▶ _Source data_:
*****

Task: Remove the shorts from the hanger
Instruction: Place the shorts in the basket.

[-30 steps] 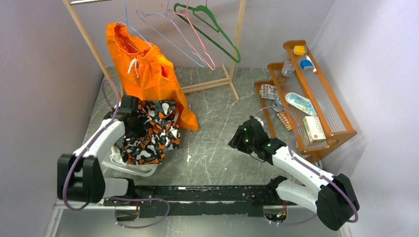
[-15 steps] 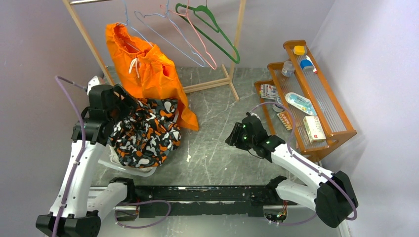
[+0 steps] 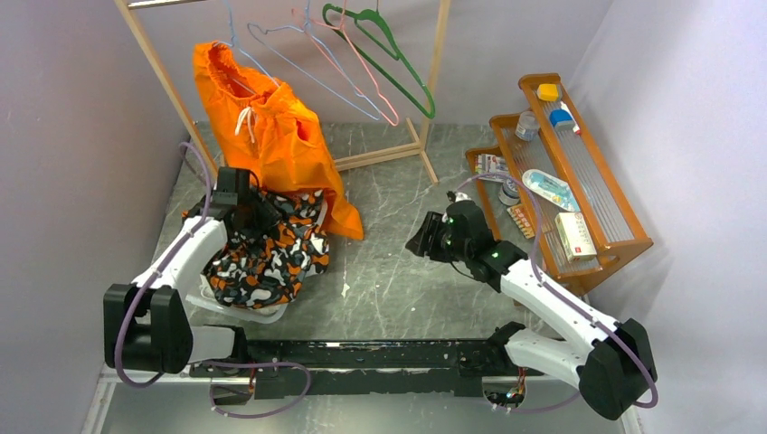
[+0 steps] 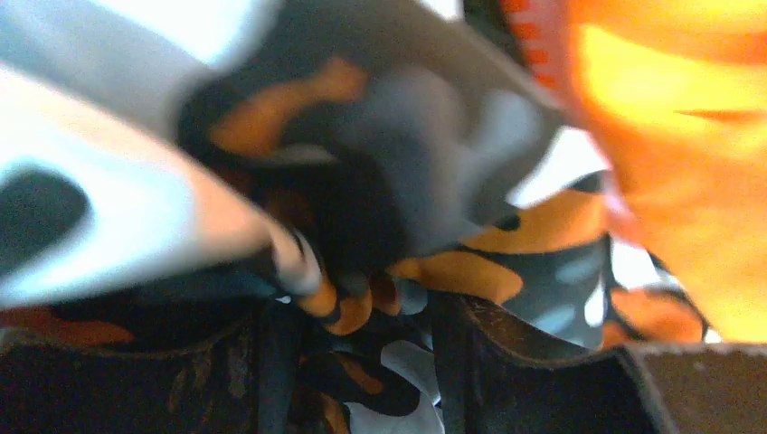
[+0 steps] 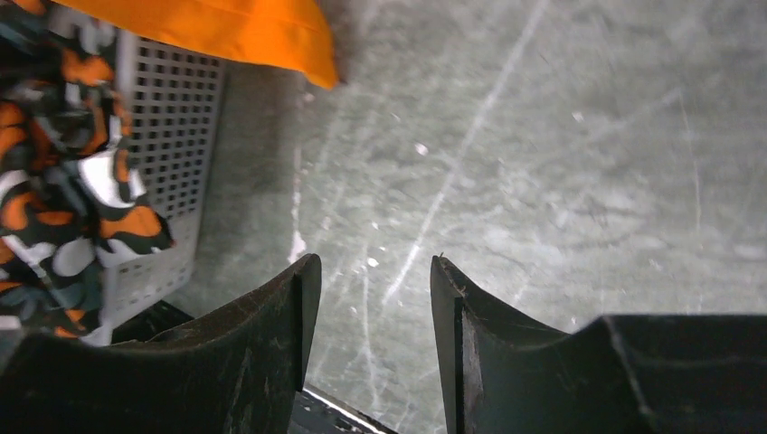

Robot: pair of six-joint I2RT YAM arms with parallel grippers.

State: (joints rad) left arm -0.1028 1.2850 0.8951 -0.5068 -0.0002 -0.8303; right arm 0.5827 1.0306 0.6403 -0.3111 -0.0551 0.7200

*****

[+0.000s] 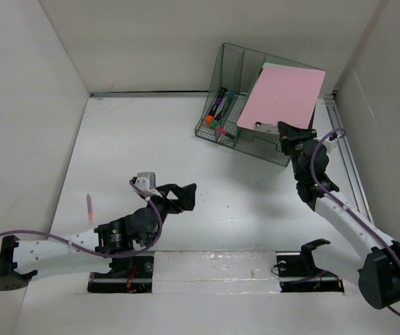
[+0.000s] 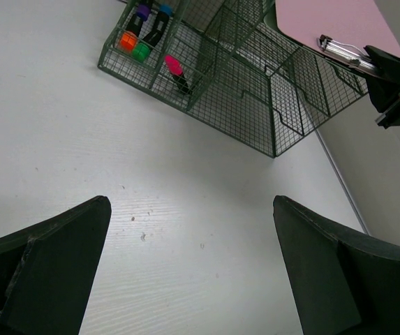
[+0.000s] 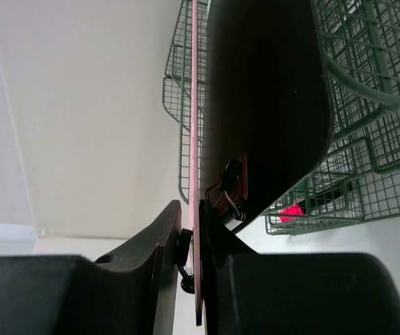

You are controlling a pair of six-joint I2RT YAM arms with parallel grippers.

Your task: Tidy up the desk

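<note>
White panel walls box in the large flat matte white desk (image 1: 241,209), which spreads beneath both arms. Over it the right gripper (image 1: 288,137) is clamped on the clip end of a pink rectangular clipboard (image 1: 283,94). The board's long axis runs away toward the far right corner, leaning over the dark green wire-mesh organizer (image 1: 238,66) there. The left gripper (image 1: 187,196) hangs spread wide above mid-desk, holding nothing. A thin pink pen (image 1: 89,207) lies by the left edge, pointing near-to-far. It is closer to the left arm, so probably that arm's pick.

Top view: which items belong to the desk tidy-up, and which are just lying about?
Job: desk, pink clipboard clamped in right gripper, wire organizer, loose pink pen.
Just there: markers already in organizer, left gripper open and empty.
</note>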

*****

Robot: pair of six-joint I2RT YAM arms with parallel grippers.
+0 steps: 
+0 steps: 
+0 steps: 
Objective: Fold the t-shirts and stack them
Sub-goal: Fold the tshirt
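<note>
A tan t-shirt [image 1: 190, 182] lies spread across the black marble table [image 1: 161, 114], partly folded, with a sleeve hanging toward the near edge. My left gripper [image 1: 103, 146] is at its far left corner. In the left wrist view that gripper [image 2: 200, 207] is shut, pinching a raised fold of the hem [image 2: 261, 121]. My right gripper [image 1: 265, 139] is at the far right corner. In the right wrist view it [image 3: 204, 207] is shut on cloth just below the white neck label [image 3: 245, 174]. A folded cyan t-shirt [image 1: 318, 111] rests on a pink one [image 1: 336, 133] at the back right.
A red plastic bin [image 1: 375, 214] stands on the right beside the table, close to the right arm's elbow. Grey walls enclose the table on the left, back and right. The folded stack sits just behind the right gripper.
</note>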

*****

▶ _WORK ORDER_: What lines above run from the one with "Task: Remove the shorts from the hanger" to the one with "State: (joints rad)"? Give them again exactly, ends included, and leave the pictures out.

▶ _SOLUTION BELOW_:
Task: Remove the shorts from the hanger
Instruction: Place the shorts in the basket.

[-30 steps] 
[-15 steps] 
[+0 steps] 
[+0 steps] 
[+0 steps] 

Robot: pair of six-joint I2RT YAM arms with parallel grippers.

State: (joints rad) left arm -0.1028 1.2850 0.8951 -0.5068 -0.0002 -0.8303; right arm 0.5827 1.0306 0.6403 -0.3111 -0.0551 0.7200

The exercise is now complete.